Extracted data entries

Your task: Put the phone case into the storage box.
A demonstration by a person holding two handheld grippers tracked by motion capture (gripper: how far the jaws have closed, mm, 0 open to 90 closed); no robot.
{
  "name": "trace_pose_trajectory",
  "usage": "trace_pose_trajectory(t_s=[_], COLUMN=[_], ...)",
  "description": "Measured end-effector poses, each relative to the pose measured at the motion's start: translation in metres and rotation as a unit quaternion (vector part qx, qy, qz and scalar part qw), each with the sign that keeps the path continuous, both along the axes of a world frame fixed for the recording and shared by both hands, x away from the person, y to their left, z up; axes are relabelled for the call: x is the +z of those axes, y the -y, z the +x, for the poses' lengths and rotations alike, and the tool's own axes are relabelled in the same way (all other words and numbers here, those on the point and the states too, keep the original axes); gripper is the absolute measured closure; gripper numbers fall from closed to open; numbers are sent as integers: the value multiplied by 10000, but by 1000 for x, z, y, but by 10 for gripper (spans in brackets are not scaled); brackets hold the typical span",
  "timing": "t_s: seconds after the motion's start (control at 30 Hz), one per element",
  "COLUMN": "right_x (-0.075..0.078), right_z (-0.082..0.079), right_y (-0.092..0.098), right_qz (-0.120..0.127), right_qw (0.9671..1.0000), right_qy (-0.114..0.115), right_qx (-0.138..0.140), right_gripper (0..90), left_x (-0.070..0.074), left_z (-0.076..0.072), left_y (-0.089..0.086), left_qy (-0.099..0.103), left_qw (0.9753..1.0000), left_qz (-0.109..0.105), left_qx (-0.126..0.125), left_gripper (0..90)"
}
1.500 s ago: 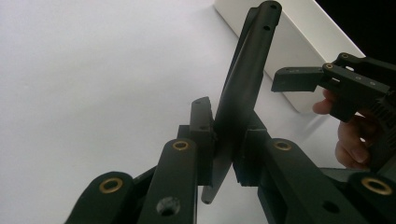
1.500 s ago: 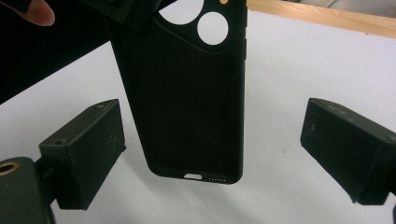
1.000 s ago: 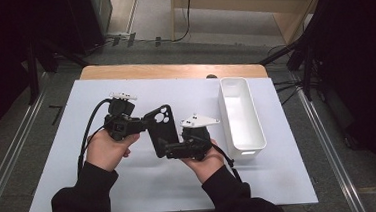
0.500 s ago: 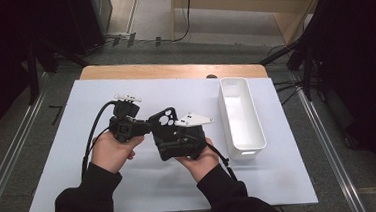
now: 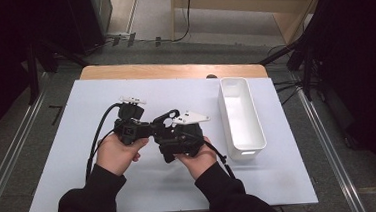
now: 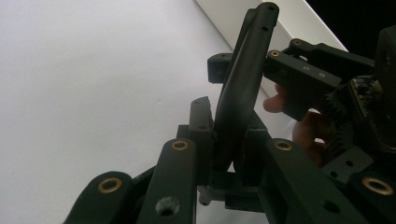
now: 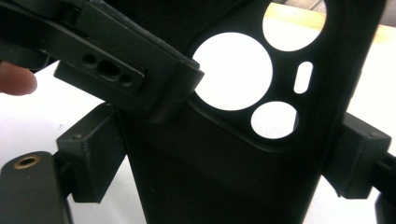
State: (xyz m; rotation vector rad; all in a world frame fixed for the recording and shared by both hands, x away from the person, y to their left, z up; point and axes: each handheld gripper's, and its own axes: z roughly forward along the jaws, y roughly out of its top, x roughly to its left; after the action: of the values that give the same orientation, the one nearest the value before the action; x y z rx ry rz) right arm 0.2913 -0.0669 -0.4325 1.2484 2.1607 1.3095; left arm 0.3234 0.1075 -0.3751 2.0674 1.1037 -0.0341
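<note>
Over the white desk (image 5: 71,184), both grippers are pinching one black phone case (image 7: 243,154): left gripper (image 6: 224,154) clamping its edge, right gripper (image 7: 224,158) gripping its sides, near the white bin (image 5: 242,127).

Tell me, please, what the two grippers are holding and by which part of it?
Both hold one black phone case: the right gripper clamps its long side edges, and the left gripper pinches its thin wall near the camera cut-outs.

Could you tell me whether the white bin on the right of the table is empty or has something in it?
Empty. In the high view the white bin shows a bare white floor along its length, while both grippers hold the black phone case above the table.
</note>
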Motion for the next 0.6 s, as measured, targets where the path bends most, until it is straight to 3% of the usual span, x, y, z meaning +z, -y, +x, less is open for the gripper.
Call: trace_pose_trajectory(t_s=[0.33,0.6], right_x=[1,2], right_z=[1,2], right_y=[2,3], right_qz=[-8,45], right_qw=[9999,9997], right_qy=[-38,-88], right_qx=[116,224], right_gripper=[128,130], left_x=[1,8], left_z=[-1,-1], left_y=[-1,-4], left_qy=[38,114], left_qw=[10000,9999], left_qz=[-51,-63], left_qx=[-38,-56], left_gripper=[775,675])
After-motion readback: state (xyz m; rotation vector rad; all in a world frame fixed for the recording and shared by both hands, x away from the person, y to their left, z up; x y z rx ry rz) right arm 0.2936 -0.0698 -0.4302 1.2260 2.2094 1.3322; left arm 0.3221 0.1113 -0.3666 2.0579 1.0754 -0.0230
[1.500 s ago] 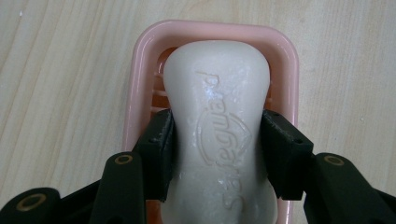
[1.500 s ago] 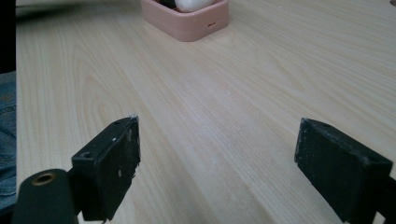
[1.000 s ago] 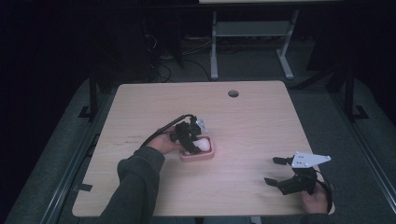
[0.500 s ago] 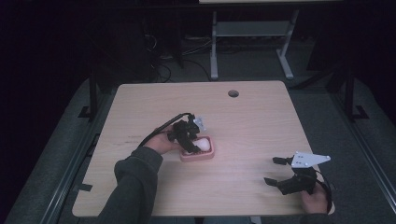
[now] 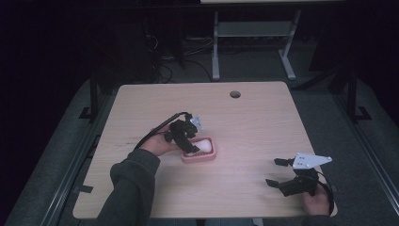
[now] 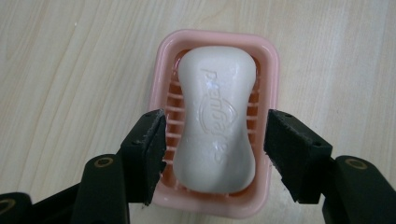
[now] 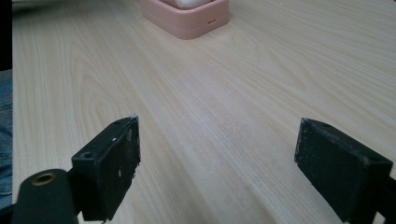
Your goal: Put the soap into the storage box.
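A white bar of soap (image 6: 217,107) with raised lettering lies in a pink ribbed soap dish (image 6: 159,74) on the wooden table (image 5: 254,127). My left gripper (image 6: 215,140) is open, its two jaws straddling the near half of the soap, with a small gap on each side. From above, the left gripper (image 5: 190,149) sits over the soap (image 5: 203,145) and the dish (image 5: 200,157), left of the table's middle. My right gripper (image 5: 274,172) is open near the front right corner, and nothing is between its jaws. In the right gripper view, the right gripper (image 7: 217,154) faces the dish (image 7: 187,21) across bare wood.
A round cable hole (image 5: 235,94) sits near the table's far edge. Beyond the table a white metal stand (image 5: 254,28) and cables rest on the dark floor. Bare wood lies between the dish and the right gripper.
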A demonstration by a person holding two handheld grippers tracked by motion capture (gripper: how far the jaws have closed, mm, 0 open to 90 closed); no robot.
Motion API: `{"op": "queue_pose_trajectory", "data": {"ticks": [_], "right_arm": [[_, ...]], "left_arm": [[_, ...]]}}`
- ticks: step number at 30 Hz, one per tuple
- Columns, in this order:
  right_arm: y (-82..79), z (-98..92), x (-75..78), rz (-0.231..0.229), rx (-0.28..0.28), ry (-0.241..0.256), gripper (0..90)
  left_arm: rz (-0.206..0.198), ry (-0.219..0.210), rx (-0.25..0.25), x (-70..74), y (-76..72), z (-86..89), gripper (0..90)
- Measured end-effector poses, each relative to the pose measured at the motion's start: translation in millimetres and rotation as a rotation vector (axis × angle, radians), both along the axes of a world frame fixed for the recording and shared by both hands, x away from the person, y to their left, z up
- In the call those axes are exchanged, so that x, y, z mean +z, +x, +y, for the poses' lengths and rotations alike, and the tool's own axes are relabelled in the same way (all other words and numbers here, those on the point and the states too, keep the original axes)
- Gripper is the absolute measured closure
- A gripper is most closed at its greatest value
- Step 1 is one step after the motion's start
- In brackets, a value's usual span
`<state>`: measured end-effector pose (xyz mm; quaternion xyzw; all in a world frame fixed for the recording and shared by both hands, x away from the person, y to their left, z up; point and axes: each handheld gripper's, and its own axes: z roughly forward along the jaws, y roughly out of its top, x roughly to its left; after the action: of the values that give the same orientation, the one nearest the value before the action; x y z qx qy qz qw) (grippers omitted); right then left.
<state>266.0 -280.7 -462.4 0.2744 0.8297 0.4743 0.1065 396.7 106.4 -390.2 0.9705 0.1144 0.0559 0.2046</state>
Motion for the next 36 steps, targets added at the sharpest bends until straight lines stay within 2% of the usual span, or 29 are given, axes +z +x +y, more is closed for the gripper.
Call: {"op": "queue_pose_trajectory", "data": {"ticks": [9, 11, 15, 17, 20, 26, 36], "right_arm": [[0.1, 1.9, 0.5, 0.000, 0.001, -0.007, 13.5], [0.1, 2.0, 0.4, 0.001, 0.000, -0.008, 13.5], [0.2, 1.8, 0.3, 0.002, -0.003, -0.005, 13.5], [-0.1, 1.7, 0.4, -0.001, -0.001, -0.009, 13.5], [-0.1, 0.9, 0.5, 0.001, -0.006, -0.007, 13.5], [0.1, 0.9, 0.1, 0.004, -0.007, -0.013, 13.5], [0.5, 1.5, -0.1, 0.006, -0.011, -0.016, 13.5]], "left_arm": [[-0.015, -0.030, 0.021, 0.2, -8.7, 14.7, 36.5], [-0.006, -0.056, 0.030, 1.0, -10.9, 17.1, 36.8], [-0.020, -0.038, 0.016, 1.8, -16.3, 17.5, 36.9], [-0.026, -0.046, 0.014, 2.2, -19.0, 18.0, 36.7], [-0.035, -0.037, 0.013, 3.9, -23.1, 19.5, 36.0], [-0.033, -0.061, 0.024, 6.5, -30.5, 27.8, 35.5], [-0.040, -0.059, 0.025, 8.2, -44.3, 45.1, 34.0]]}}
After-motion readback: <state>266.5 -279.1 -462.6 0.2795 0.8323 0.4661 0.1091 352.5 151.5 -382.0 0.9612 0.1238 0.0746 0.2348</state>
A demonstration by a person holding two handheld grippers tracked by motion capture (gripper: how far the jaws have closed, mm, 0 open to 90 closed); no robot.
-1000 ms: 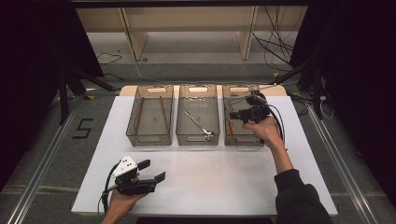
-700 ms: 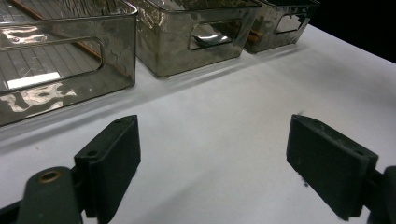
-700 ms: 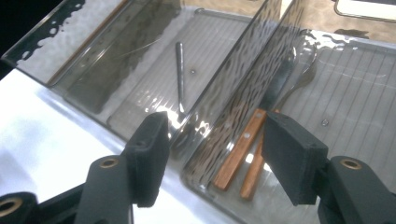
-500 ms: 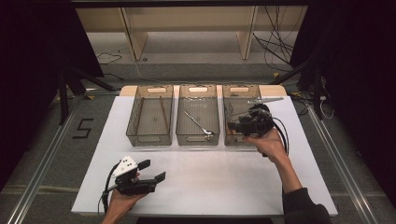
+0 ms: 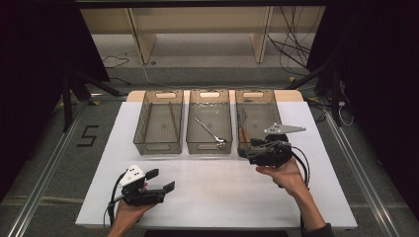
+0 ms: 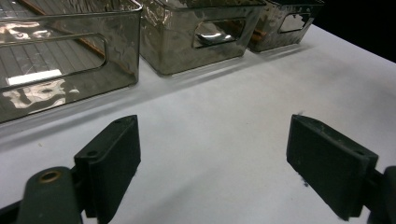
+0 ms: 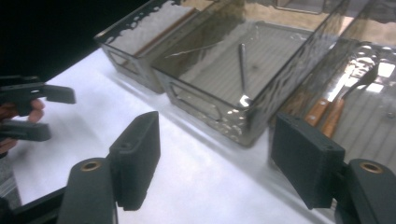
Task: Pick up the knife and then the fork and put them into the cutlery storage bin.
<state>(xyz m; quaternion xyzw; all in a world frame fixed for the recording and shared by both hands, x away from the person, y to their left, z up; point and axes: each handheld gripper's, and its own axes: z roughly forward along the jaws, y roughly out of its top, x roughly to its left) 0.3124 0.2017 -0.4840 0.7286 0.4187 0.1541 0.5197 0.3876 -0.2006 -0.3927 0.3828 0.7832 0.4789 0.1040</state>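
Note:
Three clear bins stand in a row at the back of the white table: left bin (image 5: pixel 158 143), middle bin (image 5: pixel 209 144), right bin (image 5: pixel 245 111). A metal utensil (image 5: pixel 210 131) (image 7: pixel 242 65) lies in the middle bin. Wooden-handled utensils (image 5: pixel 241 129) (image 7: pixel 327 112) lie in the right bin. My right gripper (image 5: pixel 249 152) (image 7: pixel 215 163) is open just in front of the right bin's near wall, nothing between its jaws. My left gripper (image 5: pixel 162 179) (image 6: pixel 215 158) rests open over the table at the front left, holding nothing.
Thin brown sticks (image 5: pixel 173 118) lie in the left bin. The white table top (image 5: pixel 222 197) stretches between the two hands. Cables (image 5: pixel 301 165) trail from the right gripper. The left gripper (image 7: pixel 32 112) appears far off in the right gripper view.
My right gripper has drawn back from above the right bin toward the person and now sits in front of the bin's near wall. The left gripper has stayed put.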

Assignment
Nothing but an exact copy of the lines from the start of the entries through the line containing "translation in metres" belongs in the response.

Written response
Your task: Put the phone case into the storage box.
A demonstration by a person holding two handheld grippers tracked by motion capture (gripper: how far the jaws have closed, mm, 0 open to 90 closed); no robot.
{
  "name": "trace_pose_trajectory",
  "usage": "trace_pose_trajectory(t_s=[_], COLUMN=[_], ...)",
  "description": "Measured end-effector poses, each relative to the pose measured at the motion's start: translation in metres and rotation as a unit quaternion (vector part qx, qy, qz and scalar part qw), each with the sign that keeps the path continuous, both along the axes of a world frame fixed for the recording and shared by both hands, x away from the person, y to their left, z up; axes are relabelled for the call: x is the +z of those axes, y the -y, z the +x, for the poses' lengths and rotations alike, and the tool's own axes are relabelled in the same way (all other words and numbers here, those on the point and the states too, keep the original axes); gripper is the absolute measured closure; gripper numbers fall from closed to open; numbers are sent as integers: the value multiplied by 10000, but by 1000 for x, z, y, but by 10 for gripper (spans in brackets are not scaled); brackets hold the typical span",

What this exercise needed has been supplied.